Но привыкший к подобным шуткам часовой явился на зов без всякого испуга. Он отнял у казака винтовку, прикладом которой тот колотил в стену, и поставил ее на место, а потом спросил уже:
— Ну, что дуришь?
— Вот, прими посетителя, — отвечал тот, выдвигая вперед Тита. — Дай свиданку!
— С кем?
— С теми, что на лошадях попали.
— А, фальшивомонетчики! — догадался караульный. — Оренбургские! Тебе, значит? — обратился он к Титу.
— Мне, — смущенно подтвердил тот.
— Ну так что же ты тут бушевал? — строго вопросил теперь он сопровождавшего посетителя казака. — А?
— Мое дело — привести, твое — исполнять!
— Что ж, я за ключами пойду, дверь буду отпирать ему, что ли?
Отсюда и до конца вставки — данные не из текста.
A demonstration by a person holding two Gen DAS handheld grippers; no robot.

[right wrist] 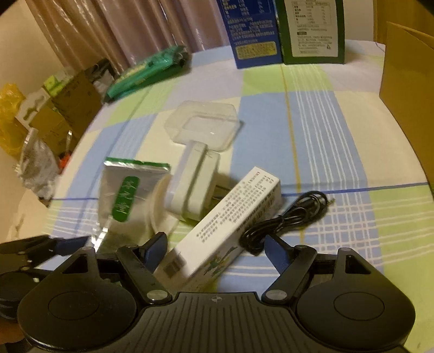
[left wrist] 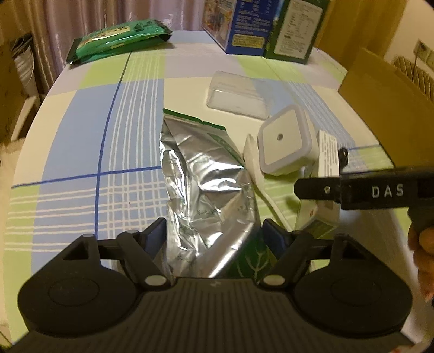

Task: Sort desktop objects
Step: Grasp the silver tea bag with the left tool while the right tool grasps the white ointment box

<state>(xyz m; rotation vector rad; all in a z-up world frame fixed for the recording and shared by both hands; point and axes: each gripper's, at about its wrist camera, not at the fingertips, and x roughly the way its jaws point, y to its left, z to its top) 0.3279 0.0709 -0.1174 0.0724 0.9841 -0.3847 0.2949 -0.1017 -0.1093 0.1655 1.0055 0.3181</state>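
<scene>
A crumpled silver foil pouch (left wrist: 206,184) with green trim lies on the checked tablecloth; it also shows in the right wrist view (right wrist: 127,195). My left gripper (left wrist: 214,233) is open, its fingers on either side of the pouch's near end. A white square night light (left wrist: 284,141) sits right of the pouch and shows in the right wrist view (right wrist: 190,184). A white printed carton (right wrist: 227,220) lies between the open fingers of my right gripper (right wrist: 215,247). A coiled black cable (right wrist: 284,217) lies beside the carton. The right gripper's finger (left wrist: 352,190) reaches in from the right.
A clear plastic tray (left wrist: 238,95) lies behind the night light. A green packet (left wrist: 119,40) lies at the far left. A blue box (left wrist: 236,24) and a green box (left wrist: 295,27) stand at the back. A cardboard box wall (right wrist: 407,95) stands at the right.
</scene>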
Волчка нет, да?
— Меня не касается.
Караульный открыл круглую заплаточку, прикрывавшую отверстие в двери, и показал на него Титу.
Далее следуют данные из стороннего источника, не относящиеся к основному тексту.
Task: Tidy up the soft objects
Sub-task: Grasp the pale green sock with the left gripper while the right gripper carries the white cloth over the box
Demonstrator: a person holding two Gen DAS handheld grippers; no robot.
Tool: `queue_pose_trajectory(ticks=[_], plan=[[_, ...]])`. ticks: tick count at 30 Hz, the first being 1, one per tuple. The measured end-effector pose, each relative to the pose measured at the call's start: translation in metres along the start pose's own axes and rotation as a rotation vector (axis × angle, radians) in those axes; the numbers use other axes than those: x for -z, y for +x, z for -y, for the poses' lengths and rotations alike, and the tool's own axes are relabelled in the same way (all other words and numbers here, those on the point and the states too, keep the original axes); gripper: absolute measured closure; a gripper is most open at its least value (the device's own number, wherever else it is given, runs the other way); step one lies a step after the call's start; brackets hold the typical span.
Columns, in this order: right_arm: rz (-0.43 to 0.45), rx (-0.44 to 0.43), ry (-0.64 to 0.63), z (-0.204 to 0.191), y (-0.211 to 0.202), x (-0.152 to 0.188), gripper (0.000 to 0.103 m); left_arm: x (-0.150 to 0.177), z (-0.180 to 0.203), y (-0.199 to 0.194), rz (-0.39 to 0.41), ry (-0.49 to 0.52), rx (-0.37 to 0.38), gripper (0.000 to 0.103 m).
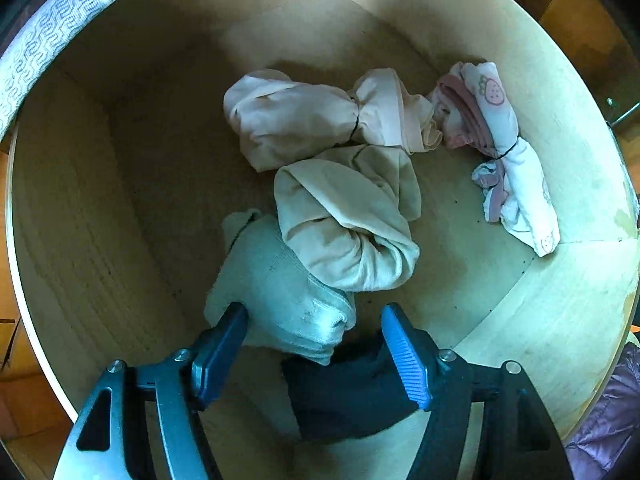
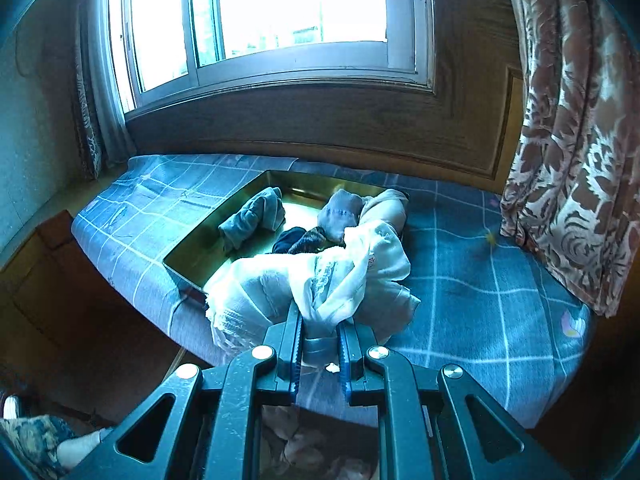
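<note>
Looking down your left claw [image 1: 314,338], you have its jaws spread wide over a pale wooden box [image 1: 560,308], with nothing pinched between them. A pale green sock bundle [image 1: 280,288] lies between the fingers, its edge touching the left pad [image 1: 224,344], and a dark cloth [image 1: 348,396] sits just below the right pad. Farther in, a beige bundle [image 1: 344,224] rests against the green one, a pale pink bundle [image 1: 304,116] tied with a thin black band lies behind it, and a white strawberry-print bundle [image 1: 508,152] leans in the box's right corner.

Your right claw [image 2: 319,350] is clamped on a white lacy garment [image 2: 320,280], holding it above a bed with a blue checked cover [image 2: 480,280]. Behind the garment, a shallow tray [image 2: 200,248] on the bed carries a grey-blue rolled cloth [image 2: 254,216], a dark item [image 2: 294,240] and a grey sock [image 2: 340,208] beside a beige bundle [image 2: 386,208]. A window [image 2: 272,20] and a patterned curtain [image 2: 576,140] stand beyond.
</note>
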State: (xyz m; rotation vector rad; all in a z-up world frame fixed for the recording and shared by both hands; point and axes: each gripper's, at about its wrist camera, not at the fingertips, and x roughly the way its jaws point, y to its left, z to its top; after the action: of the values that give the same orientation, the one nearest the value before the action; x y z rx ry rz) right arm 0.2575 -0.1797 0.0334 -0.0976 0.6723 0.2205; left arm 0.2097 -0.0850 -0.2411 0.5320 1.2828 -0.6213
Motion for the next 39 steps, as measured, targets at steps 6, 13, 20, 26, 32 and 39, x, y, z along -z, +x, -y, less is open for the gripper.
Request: queue_pose_trajectory(ticks=[6,13,20,26,32,39], plan=[[-0.008,0.006,-0.014,-0.002,0.013,-0.014,0.088,0.005,-0.005,-0.005,0.02,-0.022,0.007,0.033],[-0.036,0.03,-0.028,-0.001,0.03,-0.022,0.088,0.01,-0.017,-0.019,0.033,-0.063,0.027,0.033],[-0.078,0.03,-0.045,-0.001,0.051,-0.028,0.088,0.011,-0.014,-0.012,-0.026,-0.091,-0.027,0.034],[-0.117,0.032,-0.058,-0.003,0.071,-0.029,0.088,0.004,-0.017,-0.003,-0.064,-0.125,-0.099,0.043],[-0.127,0.027,-0.052,0.001,0.081,-0.03,0.088,0.0,-0.02,0.002,-0.083,-0.14,-0.114,0.045],[-0.163,0.042,-0.064,0.002,0.1,-0.031,0.088,-0.006,-0.023,0.002,-0.068,-0.114,-0.102,0.051]])
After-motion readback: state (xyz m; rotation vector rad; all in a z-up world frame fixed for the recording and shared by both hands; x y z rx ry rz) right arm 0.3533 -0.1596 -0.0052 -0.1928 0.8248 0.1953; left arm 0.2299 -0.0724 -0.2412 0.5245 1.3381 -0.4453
— Видайся скрозь него, — заявил он, — дверей не отпираем для всяких.
Тит был даже рад уклониться от всякой другой близости к арестованном. Так легче, казалось ему, было оставаться спокойным.
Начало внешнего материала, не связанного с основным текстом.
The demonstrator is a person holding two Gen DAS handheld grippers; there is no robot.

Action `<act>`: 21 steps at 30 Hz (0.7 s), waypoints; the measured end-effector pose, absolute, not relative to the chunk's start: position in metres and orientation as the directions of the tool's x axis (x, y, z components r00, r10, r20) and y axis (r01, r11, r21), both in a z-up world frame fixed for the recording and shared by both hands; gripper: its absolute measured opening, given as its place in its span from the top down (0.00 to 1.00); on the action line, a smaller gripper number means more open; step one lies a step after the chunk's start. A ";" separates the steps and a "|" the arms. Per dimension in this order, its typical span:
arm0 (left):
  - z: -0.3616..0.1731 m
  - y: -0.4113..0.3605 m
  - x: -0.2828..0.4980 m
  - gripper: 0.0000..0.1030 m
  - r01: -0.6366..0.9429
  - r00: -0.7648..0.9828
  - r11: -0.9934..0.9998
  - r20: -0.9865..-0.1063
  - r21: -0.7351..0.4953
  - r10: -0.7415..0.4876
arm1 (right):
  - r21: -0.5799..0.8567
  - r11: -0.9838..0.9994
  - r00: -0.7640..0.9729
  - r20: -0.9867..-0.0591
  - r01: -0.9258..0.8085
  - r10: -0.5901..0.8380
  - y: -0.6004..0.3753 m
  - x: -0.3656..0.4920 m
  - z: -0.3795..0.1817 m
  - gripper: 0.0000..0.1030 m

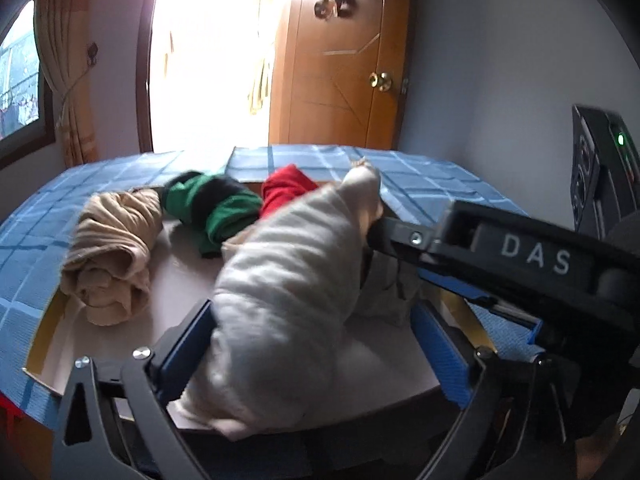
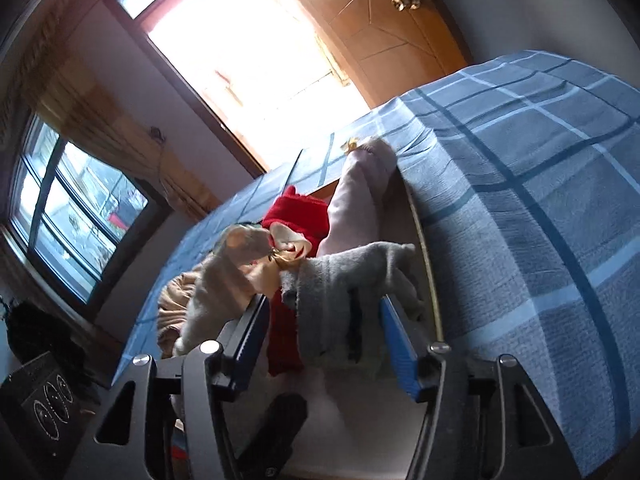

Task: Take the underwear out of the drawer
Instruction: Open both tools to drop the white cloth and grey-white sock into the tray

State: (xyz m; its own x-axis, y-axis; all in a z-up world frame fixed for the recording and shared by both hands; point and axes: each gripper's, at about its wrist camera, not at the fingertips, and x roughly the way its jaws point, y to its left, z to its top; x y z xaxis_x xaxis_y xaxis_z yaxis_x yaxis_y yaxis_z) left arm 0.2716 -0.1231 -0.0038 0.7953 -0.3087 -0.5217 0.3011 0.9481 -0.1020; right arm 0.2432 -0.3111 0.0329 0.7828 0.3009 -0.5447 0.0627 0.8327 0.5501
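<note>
left wrist view: the left gripper [image 1: 316, 344] stands wide apart around a pale grey rolled garment [image 1: 288, 300], pads off it. in the open drawer [image 1: 188, 276] lie beige [image 1: 114, 256], green [image 1: 216, 208] and red [image 1: 286, 188] rolls. the right gripper [image 2: 326, 334] gapes half apart around a grey piece [image 2: 340, 292]; whether its pads touch, i can't tell.

Your right gripper [image 2: 320, 340] has its blue pads either side of a grey garment [image 2: 344, 292]; the jaws stand apart, and whether they press the cloth is unclear. A red garment [image 2: 298, 216] lies just beyond, a beige one [image 2: 174, 300] to the left. Blue checked cloth [image 2: 520, 200] fills the right.
</note>
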 end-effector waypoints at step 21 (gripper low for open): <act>0.001 -0.089 0.262 0.00 0.193 0.832 0.977 -0.512 -0.094 -0.213 | 0.516 0.855 0.881 -0.430 0.059 0.199 -0.306 0.185 0.039 0.39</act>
— Мне только спросить… — пробормотал он. — Мне ничего не надо больше.
— А, ну вот, спрашивай.
Он отошел от дырки, и Тит, пододвинувшись к ней, увидел чулан, обращенный в камеру. Самого его оттуда нельзя было разглядеть. Даже воткнувшись в отверстие, он мог бы показать бывшим в камере только свои глаза и переносицу. По ним человека узнать трудно. Никто из арестованных и не изъявил особого любопытства глазам, появившимся в окошечке.
В чулане было темно, мрачно и холодно. Но затемненного частой решеткой окна все же было достаточно, чтобы разглядеть арестантов. Их было четверо, и двоих из них тотчас же признал Тит. То были неразлучные беловодские товарищи, с которыми судьба в третий раз сталкивала его.
Длиннорукий монашек, стоя на скамейке, заглядывал через решетчатое окно на улицу. Мелетий же лежал, вытянувшись, на полу, у стены. Он с любопытством рассматривал нос, показавшийся в волчке.
— Братья, — позвал Тит, — братья, узнаете вы меня?
При всей неожиданности появления Тит был признан товарищами тотчас же по одному голосу. Алексей оторвался от решетки и засмеялся.
— Никак нашего дурака привели? — сказал он, но не двинулся с места. Бесполезно было бы тянуться ему к волчку с его ростом. — Пойди, — предложил он товарищу, — нас кличет…
Мелетий встал, как видно было, без всякой охоты и любопытства. Религиозная тупость казака надоела ему. К тому же он отлично знал, во что может вылиться злоба уральского изувера. Он ожидал брани, криков, угроз и проклятий и, только чувствуя себя обязанным вынести все это, он подошел к двери, правда, охранявшей его от чего-нибудь большего.
Вблизи через волчок ему было видно спаленное зноем и ветром исхудавшее лицо, но не настолько, чтобы он мог судить и о чувствах, волновавших юношу. Но о них, казалось ему, нельзя было иметь двух мнений, и он метнул суровый взгляд в окошечко.
— Ну, святоша, доказывать, что ли, пришел? — крикнул он с наглым вызовом, и отвернулся, столкнувшись со взглядом парня.
— Нет, что ты, что ты! — поспешно отвечал Тит. — Нет. Нечего мне доказывать на вас!